Repeat every line of the data exactly; the pictures stay out.

*****

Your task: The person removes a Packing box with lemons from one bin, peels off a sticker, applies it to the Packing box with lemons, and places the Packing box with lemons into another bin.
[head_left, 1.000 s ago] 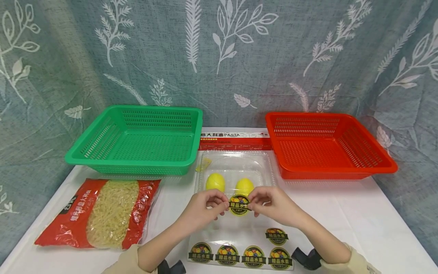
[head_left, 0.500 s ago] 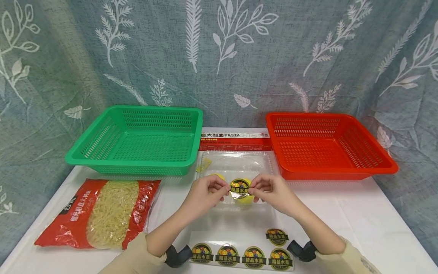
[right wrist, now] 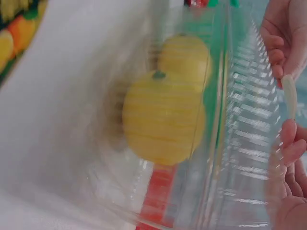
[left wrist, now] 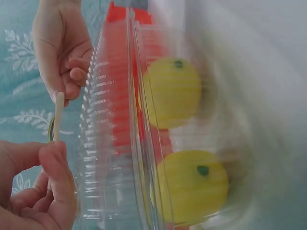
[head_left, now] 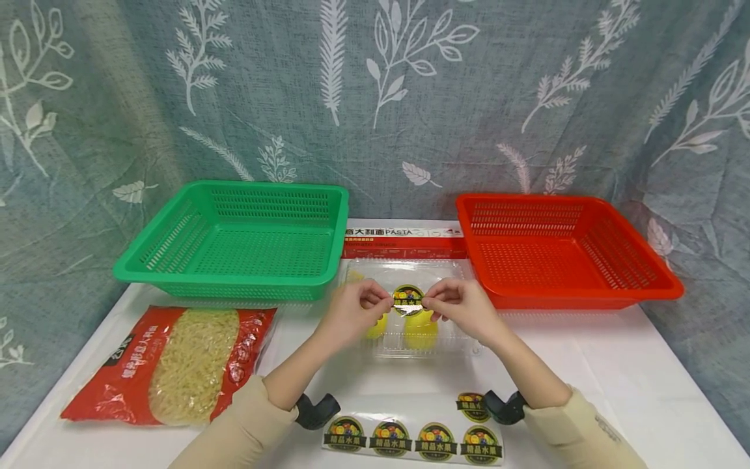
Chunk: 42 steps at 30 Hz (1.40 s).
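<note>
A round black-and-gold fruit sticker (head_left: 408, 296) is stretched between my two hands. My left hand (head_left: 359, 309) pinches its left edge, and my right hand (head_left: 461, 307) pinches its right edge. Seen edge-on in the left wrist view, the sticker (left wrist: 58, 115) looks like a thin pale strip. Behind and below the hands is a clear plastic clamshell box (head_left: 389, 268), its lid closed. Two yellow fruits, one (head_left: 420, 331) to the right and one (head_left: 376, 327) to the left, lie inside; both are partly covered by hands or sticker in the head view. Whether sticker and lid touch is unclear.
A sticker sheet (head_left: 404, 405) with several stickers lies at the near edge. To the left is a red pasta bag (head_left: 190, 365). A green basket (head_left: 234, 260) stands back left, a red basket (head_left: 556, 260) back right, with a red-and-white pasta box (head_left: 404, 244) between them.
Both hands have moved forward with the sticker, from the box's near side to over its lid. The sticker now tilts and catches the light along its lower edge.
</note>
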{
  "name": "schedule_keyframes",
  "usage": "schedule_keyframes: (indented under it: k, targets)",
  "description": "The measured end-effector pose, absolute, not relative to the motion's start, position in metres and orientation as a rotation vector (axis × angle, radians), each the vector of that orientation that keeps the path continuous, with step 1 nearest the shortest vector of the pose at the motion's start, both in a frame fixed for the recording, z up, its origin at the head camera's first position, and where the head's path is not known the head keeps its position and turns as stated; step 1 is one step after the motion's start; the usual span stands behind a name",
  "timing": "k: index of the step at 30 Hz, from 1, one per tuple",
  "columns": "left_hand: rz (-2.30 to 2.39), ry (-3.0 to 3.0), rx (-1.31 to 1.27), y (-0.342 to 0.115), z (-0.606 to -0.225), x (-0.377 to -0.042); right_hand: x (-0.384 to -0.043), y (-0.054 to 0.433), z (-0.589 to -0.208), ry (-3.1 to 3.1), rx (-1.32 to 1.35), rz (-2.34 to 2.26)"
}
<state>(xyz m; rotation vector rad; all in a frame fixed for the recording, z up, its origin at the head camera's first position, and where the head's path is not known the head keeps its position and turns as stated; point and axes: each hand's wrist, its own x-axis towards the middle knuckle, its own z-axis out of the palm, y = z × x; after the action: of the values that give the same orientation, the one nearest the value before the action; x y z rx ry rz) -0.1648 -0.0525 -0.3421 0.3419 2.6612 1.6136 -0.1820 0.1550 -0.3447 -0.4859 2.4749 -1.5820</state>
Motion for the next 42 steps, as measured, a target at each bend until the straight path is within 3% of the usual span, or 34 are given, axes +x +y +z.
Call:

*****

Answer to this problem
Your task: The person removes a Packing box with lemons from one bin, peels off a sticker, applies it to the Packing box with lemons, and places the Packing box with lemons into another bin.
[head_left, 1.000 s ago] 
[head_left, 0.500 s ago] 
[right wrist, now] 
[left wrist, now] 
[head_left, now] 
Chunk: 42 steps at 30 Hz (1.40 s).
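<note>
A round black-and-gold fruit sticker (head_left: 408, 296) is stretched between my two hands. My left hand (head_left: 359, 309) pinches its left edge, and my right hand (head_left: 461, 307) pinches its right edge. Seen edge-on in the left wrist view, the sticker (left wrist: 58, 115) looks like a thin pale strip. Behind and below the hands is a clear plastic clamshell box (head_left: 389, 268), its lid closed. Two yellow fruits, one (head_left: 420, 331) to the right and one (head_left: 376, 327) to the left, lie inside; both are partly covered by hands or sticker in the head view. Whether sticker and lid touch is unclear.
A sticker sheet (head_left: 404, 405) with several stickers lies at the near edge. To the left is a red pasta bag (head_left: 190, 365). A green basket (head_left: 234, 260) stands back left, a red basket (head_left: 556, 260) back right, with a red-and-white pasta box (head_left: 404, 244) between them.
Both hands have moved forward with the sticker, from the box's near side to over its lid. The sticker now tilts and catches the light along its lower edge.
</note>
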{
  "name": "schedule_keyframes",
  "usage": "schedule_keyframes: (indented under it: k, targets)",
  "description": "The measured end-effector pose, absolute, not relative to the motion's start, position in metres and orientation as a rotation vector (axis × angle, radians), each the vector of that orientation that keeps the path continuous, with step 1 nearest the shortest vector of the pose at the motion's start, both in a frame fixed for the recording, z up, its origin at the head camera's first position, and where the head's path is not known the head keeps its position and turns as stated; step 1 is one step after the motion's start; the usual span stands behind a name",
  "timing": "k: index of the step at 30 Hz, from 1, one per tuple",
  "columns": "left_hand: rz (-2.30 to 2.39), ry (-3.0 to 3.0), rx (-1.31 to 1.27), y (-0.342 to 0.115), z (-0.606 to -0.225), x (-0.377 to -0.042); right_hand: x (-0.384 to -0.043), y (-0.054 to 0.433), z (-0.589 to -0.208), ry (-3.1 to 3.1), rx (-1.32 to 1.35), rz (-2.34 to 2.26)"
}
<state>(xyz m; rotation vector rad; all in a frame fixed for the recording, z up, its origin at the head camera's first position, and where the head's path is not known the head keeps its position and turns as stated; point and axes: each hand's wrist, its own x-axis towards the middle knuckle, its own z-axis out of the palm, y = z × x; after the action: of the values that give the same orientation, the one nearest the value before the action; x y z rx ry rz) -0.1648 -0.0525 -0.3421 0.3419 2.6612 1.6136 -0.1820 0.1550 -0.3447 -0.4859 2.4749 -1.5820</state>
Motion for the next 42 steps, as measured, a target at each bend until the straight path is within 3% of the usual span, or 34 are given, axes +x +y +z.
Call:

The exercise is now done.